March Stance of the Staff

March+Stance+of+the+Staff

2022/2023 Staff

Santa Barbara’s winter storms have brought years worth of water–in the form of both rain and snow–to our parched California landscape. But despite ensuring a safe reserve of our most precious resource, the crisis has laid bare the fundamental realities of our ecological crisis.

Though California has received enough water in the last few months to sustain decades of drought almost all of it has disappeared and has been swept through our waterways into the ocean. Our state’s water infrastructure didn’t have capacity to capture the massive volume and lawmakers are only now considering investing into projects to make the most of future storms. But all that water is now wasted, and we’re still in a drought emergency that is sapping the reserves of our deepest wells.

In the coming decades, droughts and floods will only increase in intensity and in frequency. While analysts would have once described our recent storms as “once in a century,” in the coming years forecasts project many similar-sized cyclones occurring. California is falling into a destructive feedback loop of droughts, fires, and floods that erase our land’s fertility and livability.

Though we prize our lifestyle as Santa Barbarans, and we appreciate our city’s natural beauty and environment, our actions speak louder than our words. Climate change is fundamentally altering the world around us down to the minute level. Our pollution, our carbon footprints, our choices all make a sizable difference in the world around us, even if we can’t see it in our naked eyes.

It’s time to put our money where our mouth is. We cannot stand on the sidelines and watch as our future crumbles to climate catastrophe. Whether it’s choosing a “green” bank that doesn’t invest in the fossil fuel industry, or deciding not to accept a sponsorship from a polluting corporate behemoth, or deciding against flying 40 minutes to San Francisco, there’s a multitude of easy choices we can make to do an outside impact on making the world a better place.

Oftentimes, students at Laguna fall into a mental trap in regards to climate activism. Because we don’t think climate change directly impacts us, we forget how our actions affect climate change.
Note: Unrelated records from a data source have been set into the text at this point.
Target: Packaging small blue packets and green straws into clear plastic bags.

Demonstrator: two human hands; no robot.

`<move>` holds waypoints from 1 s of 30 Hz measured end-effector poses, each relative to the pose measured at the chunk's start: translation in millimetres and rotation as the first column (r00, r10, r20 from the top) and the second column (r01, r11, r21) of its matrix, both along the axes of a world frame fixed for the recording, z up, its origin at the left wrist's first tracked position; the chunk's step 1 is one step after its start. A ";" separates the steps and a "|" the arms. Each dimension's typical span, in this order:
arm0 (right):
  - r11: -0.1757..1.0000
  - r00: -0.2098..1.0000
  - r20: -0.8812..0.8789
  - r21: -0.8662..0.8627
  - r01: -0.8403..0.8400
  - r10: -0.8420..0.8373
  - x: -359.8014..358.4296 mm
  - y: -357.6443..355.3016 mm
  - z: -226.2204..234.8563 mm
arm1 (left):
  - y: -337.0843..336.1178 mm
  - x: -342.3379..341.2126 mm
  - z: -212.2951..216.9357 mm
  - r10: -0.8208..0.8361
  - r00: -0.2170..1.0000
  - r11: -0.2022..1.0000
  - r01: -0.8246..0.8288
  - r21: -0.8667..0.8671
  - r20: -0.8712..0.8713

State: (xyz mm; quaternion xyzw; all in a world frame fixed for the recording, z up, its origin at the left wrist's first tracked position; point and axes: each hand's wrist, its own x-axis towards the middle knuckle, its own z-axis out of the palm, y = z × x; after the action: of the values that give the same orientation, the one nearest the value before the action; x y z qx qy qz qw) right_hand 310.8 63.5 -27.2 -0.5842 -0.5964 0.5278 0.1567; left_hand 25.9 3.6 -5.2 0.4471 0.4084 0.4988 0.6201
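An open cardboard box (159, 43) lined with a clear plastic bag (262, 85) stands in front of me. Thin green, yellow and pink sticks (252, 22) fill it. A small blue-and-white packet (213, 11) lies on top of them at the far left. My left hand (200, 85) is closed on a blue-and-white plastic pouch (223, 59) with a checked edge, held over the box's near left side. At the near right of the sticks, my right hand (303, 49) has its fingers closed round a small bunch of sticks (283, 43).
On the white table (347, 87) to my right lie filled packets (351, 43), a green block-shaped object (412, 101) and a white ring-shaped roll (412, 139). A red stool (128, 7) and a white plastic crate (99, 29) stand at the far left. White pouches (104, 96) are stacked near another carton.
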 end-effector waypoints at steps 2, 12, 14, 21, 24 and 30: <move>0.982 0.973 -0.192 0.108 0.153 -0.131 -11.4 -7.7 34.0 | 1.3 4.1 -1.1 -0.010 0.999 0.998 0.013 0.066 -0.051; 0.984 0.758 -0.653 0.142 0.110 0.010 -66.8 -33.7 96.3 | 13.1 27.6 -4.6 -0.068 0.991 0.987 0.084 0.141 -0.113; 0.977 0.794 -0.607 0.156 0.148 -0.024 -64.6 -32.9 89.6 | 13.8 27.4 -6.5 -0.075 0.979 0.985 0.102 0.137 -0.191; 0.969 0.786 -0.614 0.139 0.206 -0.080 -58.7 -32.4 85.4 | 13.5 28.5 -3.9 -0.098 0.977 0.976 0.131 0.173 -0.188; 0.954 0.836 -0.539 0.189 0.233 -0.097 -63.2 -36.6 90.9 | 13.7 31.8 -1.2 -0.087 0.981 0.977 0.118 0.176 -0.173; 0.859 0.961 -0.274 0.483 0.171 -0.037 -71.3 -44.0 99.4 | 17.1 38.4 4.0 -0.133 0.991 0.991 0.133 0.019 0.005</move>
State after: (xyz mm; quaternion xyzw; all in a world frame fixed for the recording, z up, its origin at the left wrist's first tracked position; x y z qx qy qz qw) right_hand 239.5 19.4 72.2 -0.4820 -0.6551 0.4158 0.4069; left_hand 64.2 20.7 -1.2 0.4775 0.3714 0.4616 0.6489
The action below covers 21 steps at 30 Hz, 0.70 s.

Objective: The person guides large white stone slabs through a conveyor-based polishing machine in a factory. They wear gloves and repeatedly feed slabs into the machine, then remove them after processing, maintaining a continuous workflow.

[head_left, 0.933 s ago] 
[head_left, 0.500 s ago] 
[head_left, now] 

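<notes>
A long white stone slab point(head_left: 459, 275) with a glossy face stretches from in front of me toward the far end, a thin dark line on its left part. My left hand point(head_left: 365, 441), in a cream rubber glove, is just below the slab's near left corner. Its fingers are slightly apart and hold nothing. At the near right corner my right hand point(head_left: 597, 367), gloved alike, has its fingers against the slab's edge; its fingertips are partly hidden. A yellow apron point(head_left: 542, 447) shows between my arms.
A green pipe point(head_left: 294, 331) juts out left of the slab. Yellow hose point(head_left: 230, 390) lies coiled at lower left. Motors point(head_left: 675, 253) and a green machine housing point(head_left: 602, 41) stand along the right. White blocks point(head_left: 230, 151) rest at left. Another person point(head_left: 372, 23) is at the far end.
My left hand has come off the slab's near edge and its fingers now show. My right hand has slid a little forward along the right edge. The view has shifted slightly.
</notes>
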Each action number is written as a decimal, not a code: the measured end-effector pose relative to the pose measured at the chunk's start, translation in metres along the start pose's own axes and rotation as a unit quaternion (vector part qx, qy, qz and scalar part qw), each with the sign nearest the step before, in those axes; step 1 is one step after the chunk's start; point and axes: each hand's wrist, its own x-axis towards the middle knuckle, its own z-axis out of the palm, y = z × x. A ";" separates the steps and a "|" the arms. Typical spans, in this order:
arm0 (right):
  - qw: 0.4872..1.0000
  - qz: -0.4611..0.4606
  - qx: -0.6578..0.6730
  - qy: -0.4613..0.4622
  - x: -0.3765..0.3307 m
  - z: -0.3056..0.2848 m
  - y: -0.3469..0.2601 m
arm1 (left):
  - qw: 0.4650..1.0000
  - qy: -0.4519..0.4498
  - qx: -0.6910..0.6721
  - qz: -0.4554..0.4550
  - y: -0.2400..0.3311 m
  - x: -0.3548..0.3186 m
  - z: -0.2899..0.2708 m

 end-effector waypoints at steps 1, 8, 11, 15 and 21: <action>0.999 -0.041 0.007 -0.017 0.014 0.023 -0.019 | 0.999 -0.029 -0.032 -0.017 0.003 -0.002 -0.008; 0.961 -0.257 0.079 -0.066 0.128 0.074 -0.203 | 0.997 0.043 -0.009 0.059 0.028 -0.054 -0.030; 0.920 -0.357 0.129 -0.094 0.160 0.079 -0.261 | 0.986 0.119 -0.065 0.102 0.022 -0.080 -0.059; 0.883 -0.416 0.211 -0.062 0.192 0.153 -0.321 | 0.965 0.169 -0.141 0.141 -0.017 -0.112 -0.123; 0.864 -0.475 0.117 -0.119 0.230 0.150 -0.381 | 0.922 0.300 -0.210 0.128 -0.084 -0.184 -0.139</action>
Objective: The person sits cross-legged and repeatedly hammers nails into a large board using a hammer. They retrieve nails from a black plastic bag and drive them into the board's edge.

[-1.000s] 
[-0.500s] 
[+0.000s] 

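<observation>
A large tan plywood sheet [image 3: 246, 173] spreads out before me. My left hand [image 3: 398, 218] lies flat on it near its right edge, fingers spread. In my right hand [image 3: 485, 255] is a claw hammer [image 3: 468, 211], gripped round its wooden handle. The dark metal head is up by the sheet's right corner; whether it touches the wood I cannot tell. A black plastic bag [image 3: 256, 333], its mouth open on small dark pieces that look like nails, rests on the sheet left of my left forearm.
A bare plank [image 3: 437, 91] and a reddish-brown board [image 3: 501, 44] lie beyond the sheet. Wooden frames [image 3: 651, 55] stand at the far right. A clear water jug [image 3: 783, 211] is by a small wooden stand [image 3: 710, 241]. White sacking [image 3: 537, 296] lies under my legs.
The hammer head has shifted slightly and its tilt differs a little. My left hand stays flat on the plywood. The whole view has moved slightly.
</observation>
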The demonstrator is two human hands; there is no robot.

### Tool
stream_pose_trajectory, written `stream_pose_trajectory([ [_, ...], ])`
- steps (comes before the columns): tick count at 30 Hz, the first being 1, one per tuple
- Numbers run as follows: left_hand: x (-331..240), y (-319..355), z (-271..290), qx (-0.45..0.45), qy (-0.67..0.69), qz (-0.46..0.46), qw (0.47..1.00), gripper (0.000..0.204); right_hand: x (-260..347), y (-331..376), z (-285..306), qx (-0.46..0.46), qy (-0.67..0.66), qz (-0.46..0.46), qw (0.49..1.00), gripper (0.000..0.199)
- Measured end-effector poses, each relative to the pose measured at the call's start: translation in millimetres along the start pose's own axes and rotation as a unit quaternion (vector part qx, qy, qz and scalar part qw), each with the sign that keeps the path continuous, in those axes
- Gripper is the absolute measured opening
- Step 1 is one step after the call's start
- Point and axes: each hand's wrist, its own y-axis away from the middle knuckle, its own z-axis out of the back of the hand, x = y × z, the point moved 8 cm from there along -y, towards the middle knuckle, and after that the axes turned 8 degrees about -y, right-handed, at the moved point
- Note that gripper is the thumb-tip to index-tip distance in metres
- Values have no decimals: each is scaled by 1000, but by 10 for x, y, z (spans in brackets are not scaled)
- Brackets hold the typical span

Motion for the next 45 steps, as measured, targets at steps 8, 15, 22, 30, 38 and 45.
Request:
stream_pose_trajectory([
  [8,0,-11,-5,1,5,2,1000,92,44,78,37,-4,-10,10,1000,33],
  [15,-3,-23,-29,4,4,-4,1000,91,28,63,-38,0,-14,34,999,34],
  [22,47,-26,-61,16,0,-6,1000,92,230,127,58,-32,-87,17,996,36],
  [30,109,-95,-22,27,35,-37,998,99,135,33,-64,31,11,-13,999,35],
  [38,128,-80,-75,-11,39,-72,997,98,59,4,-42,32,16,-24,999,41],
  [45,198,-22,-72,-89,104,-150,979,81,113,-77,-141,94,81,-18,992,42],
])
Our personal carbon footprints are greater than almost everyone else on the planet, and so our individual power to do good as a consumer is so much greater.

When we look at the devastation our own community has suffered, it doesn’t take an ample imagination to visualize the millions of others that will be impacted by climate change. Our environment is all we have. There is no Planet B. Years in the future, we want to be able to look back on Santa Barbara and see that our choices left it a better place than we found it. Who knows? Maybe our planet depends on it.